One other... odd thing about the Fund column — and I don't want this to be interpreted as questioning Fund's reporting, because he's a pro and I trust him. But if a potential GOP presidential nominee said that he was kind of iffy on Alito, one of the few true clear-cut victories for conservatism in recent years, wouldn't you think that by the time McCain finished the following sentence, everyone in the audience would have already typed into their Blackberries, "U WON'T BELIEVE WHAT McC JUST SAID" and begun preparing their furious denunciations? Wouldn't the conservatives who heard it be knocking people over in order to get in front of a camera to rip McCain for saying that?
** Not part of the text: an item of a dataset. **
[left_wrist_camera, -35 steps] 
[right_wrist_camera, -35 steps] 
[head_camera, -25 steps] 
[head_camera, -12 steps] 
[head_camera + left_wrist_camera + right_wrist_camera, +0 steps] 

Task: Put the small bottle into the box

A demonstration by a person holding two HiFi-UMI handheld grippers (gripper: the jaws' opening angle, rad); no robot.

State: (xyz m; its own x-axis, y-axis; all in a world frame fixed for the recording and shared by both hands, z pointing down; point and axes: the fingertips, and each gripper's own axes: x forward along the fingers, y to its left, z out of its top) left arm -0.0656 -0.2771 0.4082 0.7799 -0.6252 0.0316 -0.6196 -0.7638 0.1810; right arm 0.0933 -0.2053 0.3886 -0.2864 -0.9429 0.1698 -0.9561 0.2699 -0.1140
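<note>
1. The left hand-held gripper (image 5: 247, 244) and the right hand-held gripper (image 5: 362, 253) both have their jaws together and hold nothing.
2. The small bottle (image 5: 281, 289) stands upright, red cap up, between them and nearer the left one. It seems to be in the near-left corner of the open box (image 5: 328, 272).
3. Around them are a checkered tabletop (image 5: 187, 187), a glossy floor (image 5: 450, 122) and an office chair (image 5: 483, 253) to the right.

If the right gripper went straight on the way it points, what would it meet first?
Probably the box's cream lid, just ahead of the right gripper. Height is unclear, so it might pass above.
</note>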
Or was this some odd crowd of conservatives who thought Alito was crassly vocal in his conservatism?

Flip side — if you look at McCain's statements yesterday, you'll notice he and his campaign are careful to not come out and say, "Fund and/or his sources are damn liars." This is a stunningly damaging quote, with little detail on where and when it was said, stuck in the middle of a story about how McCain can warm his relationship with the right, coming the day before the primary that could make McCain the clear frontrunner and the guy in the driver's seat for Super Tuesday. If Fund's quote is wrong, isn't there a strange lack of outrage from McCain?

UPDATE: A couple readers think this is setting up a Catch-22, where I'm finding McCain's response strangely muted, while over in the Corner some posters talk about McCain's temper. All I'm saying is that McCain either said it or he didn't; if he didn't say it — or if there was some sort of wildly different context to the quote — then somebody lied to John Fund, and somebody made sure a really damaging lie hit the news world 24 hours before the Florida primary. An act like that should generate some outrage.

ANOTHER UPDATE: Team McCain thinks I've lost my mind, pointing out that denials to Rich, Byron, and holding a conference call that addresses the quote constitutes no lack of outrage.